This week, the value of the yuan against the US dollar suddenly sharply**, and the offshore market fell by 360 points against the US dollar. This has aroused people's attention and wonders, why is the renminbi in the first place suddenly falling so much?Some even believe that foreign capital is fleeing the Chinese market. However, the data shows that foreign investors are aggressively surging Chinese bonds. What is the reason behind this?
First of all, we need to realize that this time the renminbi ** is nothing, because the yuan has recently experienced three consecutive weeks of large**, rising as much as 1,961 points. From this point of view, the 360 point is just a normal adjustment in the process. In addition, the reverse operation of foreign capital has also attracted attention. According to normal logic, the US dollar's interest rate hike policy should attract foreign funds to the US market. However, on the contrary, more and more foreign investors, including central banks and investment institutions, have sold US bonds. In particular, it is worth mentioning that China, Britain and Japan simultaneously sold US bonds in September this year, with a cumulative amount of up to $89 billion. Overall, the total size of U.S. bonds held by overseas investors fell by $101.6 billion in September from the previous month. This shows that foreign investors' confidence in US bonds has been seriously weakened.
Why are foreign investors selling US bonds and buying Chinese bonds in a big way?What is the reason behind this?
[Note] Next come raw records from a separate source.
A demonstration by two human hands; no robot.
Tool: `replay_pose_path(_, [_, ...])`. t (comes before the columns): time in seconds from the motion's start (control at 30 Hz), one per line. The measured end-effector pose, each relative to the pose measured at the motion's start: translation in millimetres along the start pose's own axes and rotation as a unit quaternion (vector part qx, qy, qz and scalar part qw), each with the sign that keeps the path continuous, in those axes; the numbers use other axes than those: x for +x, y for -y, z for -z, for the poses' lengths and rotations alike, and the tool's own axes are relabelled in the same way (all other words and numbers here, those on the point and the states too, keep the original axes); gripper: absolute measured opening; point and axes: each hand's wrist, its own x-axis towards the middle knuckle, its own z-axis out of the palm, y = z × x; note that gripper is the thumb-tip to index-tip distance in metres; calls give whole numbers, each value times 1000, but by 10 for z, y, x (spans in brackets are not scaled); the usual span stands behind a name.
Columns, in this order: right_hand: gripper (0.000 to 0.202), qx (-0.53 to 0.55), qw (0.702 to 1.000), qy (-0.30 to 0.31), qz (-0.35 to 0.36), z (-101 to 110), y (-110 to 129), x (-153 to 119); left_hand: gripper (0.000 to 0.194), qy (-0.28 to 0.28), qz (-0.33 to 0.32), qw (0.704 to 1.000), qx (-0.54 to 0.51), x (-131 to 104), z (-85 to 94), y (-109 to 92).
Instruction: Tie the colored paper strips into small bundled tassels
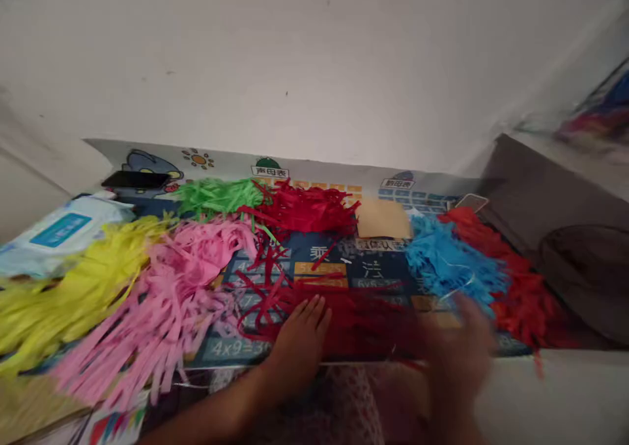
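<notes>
A dark red bundle of fringed paper strips point(361, 317) lies stretched along the front edge of the table mat. My left hand point(302, 333) rests on its left part, palm down with fingers laid out flat. At the bundle's right end is my right hand point(457, 347), so smeared by motion that its fingers cannot be made out. Loose red strips point(268, 294) are scattered left of the bundle. Behind it sits another red fringe heap point(309, 208). A blue fringe bundle point(452, 258) lies just beyond my right hand, partly over an orange-red fringe bundle point(515, 274).
Pink point(181, 281), yellow point(83, 288) and green fringe bundles point(221, 196) fill the left side. A wipes pack point(63, 229) and a black phone point(136, 180) lie farther left. A tan paper piece point(383, 219) is at the back. A dark round object point(590, 281) stands right.
</notes>
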Motion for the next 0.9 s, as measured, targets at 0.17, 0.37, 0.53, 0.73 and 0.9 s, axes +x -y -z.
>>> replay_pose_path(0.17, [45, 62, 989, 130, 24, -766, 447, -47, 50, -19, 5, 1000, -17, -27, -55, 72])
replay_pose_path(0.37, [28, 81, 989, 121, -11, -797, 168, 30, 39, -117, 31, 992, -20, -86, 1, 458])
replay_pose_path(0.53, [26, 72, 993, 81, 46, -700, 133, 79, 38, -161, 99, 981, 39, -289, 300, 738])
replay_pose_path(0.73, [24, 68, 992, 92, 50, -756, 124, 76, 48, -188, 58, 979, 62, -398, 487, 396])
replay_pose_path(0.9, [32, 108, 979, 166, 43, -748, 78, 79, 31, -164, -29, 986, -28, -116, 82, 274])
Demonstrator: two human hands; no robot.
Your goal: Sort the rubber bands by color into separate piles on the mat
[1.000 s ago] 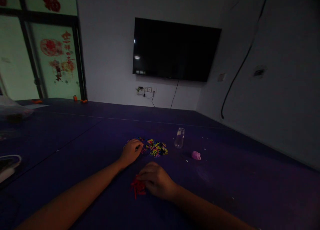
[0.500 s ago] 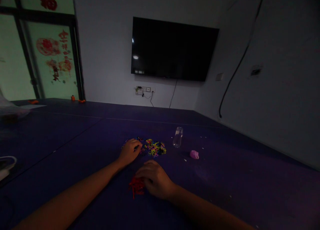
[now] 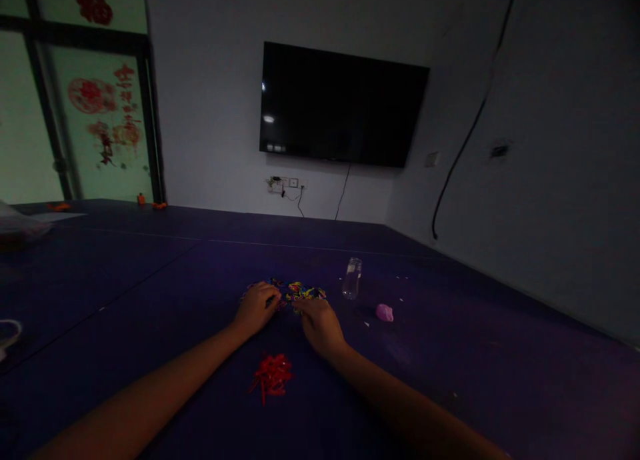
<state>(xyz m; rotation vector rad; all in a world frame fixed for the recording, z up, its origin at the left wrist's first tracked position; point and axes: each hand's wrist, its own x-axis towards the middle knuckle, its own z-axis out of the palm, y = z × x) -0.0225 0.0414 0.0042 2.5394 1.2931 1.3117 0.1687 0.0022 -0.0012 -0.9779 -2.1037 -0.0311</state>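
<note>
A loose pile of thin multicoloured rubber bands (image 3: 300, 289) lies on the dark blue-purple surface ahead of me. At the pile's left end rests my left hand (image 3: 257, 307), its fingers curled in; whatever they hold is hidden. My right hand (image 3: 321, 323) reaches over the near right part of the pile, fingers bent down and close together. Its fingertips touch the bands, but the dim light hides what is between them. Closer to me, between my forearms, sits a separate heap of red rubber bands (image 3: 273, 375) with neither hand on it.
A clear bottle (image 3: 352, 280) is right of the pile, with a pink object (image 3: 385, 313) nearer me. Small white scraps (image 3: 367, 324) dot the surface. A translucent bag (image 3: 20, 225) lies far left. Beyond are a wall-mounted television (image 3: 340, 103) and a glass door (image 3: 100, 120).
My right hand has left the red heap and moved forward to the multicoloured pile. The left hand stays at the pile's left end. The view has shifted slightly.
</note>
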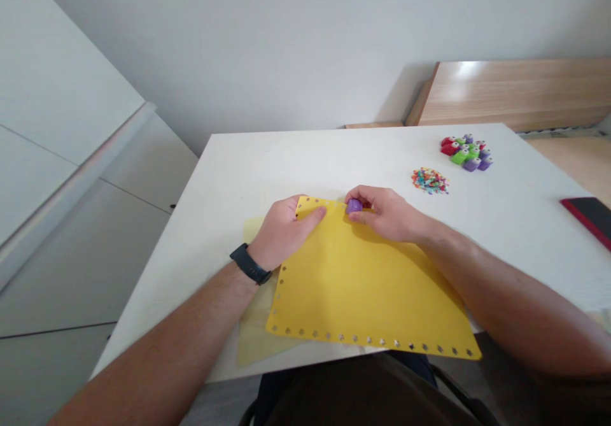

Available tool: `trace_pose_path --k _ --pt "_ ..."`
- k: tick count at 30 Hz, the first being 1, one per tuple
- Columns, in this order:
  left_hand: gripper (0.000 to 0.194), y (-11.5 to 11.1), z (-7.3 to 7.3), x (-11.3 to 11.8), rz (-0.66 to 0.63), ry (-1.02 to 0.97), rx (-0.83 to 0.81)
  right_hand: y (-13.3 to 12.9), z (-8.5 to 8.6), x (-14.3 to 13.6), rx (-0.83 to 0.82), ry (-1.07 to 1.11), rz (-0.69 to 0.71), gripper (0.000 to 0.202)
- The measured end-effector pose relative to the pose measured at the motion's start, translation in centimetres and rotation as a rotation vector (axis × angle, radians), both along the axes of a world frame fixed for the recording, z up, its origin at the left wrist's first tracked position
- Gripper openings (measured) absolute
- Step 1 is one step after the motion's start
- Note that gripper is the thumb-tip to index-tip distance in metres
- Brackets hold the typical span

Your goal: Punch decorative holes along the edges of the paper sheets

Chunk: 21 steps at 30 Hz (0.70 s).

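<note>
A yellow sheet (367,286) with small shaped holes along its near, left and far edges is held over the table, its near edge past the table's front. My left hand (287,232) grips its far left corner, thumb on top. At the far edge, my right hand (382,213) is closed on a small purple punch (354,206), which sits against the sheet. Beneath lies a paler yellow sheet (258,330), showing at the left.
On the white table (267,165), a pile of colourful paper bits (430,181) lies right of centre. Several red, green and purple punches (466,152) stand behind it. A black and red object (589,217) is at the right edge.
</note>
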State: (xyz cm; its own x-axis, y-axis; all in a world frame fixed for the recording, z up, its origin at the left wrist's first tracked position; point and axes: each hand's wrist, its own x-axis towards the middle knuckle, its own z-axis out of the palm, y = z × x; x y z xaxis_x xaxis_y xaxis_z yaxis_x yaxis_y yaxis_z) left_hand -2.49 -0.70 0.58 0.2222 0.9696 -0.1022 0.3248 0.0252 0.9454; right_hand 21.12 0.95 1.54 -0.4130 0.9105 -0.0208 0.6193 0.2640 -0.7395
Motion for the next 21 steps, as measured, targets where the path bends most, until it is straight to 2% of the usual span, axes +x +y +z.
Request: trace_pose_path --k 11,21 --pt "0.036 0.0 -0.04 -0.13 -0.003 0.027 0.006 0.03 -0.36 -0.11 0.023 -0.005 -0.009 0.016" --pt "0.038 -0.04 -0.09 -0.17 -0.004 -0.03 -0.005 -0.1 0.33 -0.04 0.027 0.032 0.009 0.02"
On the one hand, one of the main reasons for foreign investors to buy Chinese bonds is that Chinese bonds are more secure. As the uncertainty facing the global economy increases, Chinese bonds are more attractive than other investment products. Foreign investors believe that China's economy is resilient enough to cope with various risks, so they are more inclined to invest their money in the relatively safe Chinese bond market. According to the recent data released by the central bank, overseas institutions have been ** Chinese bonds for nearly 9 months, with a cumulative amount of nearly 1,000 billion yuan. Especially in recent months, the amount of overseas institutions has increased significantly, with 40 billion yuan in October and 250 billion yuan in November. This indicates that foreign interest in China's bond market is growing.
On the other hand, the income from the purchase of bonds is also one of the factors considered by foreign investors. The interest rate on Chinese bonds is relatively high, which brings better investment returns to foreign investors. In addition, the development of China's bond market has also increased the choice of foreign capital. At present, the number of foreign institutions that have entered China's bond market has reached 1,110, with an average of more than 100 new institutions added each year in the past few years. From the beginning of 2018 to the present, the total amount of Chinese bonds held by foreign institutions has increased by 200% to 33 trillion yuan.
Why would anyone think that foreign capital is flowing out of the Chinese market?This is because those who follow northbound outflows ignore the performance of the bond market. Northbound funds refer to the funds invested by foreign investors in China**, and the outflow of northbound funds has indeed existed in recent months, but the amount is relatively small. In September and October, the net outflow of northbound funds exceeded 60 billion yuan, and it was still a net outflow in November, but only 1.8 billion yuan. In contrast, foreign-funded** Chinese bonds have reached nearly RMB1,000 billion in the past nine months. Therefore, the amount of northbound funds is relatively small, which is difficult to represent the overall attitude of foreign institutions.
Combined with the current situation of large renminbi and sustained foreign investment, we have reason to believe that Chinese bonds are still one of the important choices for foreign investors. Despite the uncertainty in the current international economic environment, China's economic stability and China's support policies for foreign investment will continue to attract foreign capital inflows. At the same time, the development of China's bond market will also provide more investment opportunities for foreign investors.
In short, the 360-point plunge in the renminbi and the phenomenon of large-scale foreign bonds in China are interrelated, indicating that foreign confidence in China's bond market is increasing. The relative safety and high yield of China's bond market will continue to attract foreign investment. As far as China's economy is concerned, the continuous inflow of foreign capital will further promote the healthy development of the financial market and provide stable financial support for economic growth.